Monday, April 07, 2008
We had our monthly All-RPSC/NANA Safety Meeting today
and my boss likes to keep it pretty informal since it's
held at 7:30 in the morning and he doesn't want people
to fall asleep. As a result, he walks around the galley
with a microphone and asks people to give anecdotes on
the particular topic. This month, it was "Stupid Things
I Have Done...And Lived To Tell About It". Lots of good
gnarly stories about people losing fingers, coming close
to losing limbs, etc. I volunteered to tell my story
about how on the way to a Safety Meeting in 2002, I fell
and tore my quadraceps tendon resulting in two months of
crutching it around, followed by three months in a ankle
to hip cast. But the story I really wanted to tell that
I always enjoy telling to gross people out (I was
successful this time as well) is the story about my
co-worker and friend, Joe, who I worked with at the Marriott
in Detroit. Joe used to work at a company called Thornapple
Valley. For those of you not from the Midwest U.S., this
is a company that makes sausages, luncheon meats, etc.
When making meat products, there are a lot of leftovers.

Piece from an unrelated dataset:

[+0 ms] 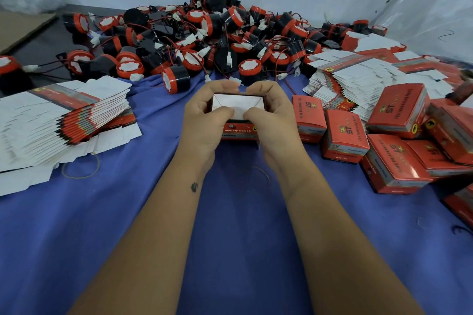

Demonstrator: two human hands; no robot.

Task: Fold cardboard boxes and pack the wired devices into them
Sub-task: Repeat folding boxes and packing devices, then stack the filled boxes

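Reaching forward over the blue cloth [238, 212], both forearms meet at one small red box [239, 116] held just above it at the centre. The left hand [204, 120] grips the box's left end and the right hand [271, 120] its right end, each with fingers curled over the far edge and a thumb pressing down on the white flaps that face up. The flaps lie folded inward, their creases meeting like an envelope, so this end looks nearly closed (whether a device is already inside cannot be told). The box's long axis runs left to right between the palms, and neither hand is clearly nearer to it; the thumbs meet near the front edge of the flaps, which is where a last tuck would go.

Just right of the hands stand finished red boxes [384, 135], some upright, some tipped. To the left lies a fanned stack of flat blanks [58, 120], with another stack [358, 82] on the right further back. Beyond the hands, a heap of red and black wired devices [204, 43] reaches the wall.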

Parts of an animal that would make most people turn into
vegetarians if they were to see it processed. All of this
is "useful" and sold to companies that make soap and
makeup. Yes, the stuff women put on their faces. To
store all of these "leftovers", they're kept in a semi-
liquid form in big vats. Almost like swimming pools of
leftover parts. Well...Joe was walking on a catwalk over
one of these vats, slipped and fell in...over his head.
His co-worker had to grab him by the hair and pull him out.
Otherwise he would have drowned...in liquified animal parts.
Ugh...I love this story. Even though I think Joe might be
full of crap and was making it up, it could be true for all
I know. The best part of this story...he told it to us
while we were eating lunch. Ah Joe...classy guy.